### Work instruction:
A faithful transcription is wanted of the lines from the top of the material through the line that holds "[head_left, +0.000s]", both ends included, leaving out the pictures.

### Data excerpt:
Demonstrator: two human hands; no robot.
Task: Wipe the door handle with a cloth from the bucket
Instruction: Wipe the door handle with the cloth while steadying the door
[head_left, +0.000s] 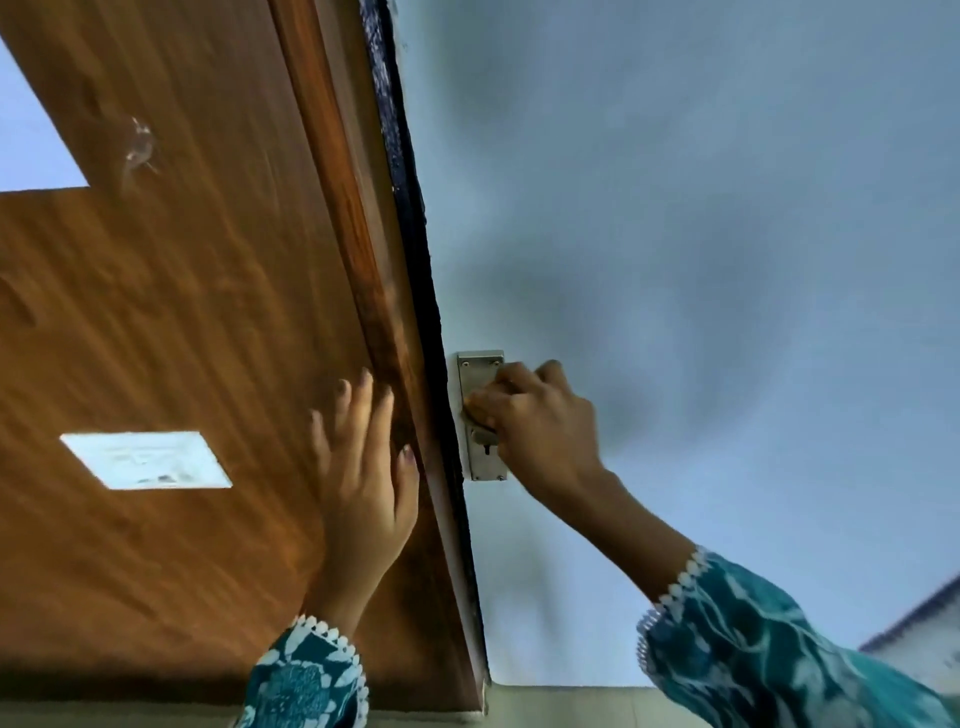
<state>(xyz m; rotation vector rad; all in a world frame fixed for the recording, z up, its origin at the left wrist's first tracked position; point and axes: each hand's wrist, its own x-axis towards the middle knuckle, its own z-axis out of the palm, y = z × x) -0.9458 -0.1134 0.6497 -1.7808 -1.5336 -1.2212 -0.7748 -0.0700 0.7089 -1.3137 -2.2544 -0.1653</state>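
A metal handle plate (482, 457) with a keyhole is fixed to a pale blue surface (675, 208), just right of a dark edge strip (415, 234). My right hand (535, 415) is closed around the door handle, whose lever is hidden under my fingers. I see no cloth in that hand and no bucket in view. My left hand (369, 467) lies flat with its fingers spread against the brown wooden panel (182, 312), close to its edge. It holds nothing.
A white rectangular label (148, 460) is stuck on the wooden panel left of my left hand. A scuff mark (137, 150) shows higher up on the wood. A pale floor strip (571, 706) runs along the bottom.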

### Problem solution:
Demonstrator: two human hands; no robot.
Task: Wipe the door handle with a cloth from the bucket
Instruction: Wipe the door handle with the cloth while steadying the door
[head_left, +0.000s] 

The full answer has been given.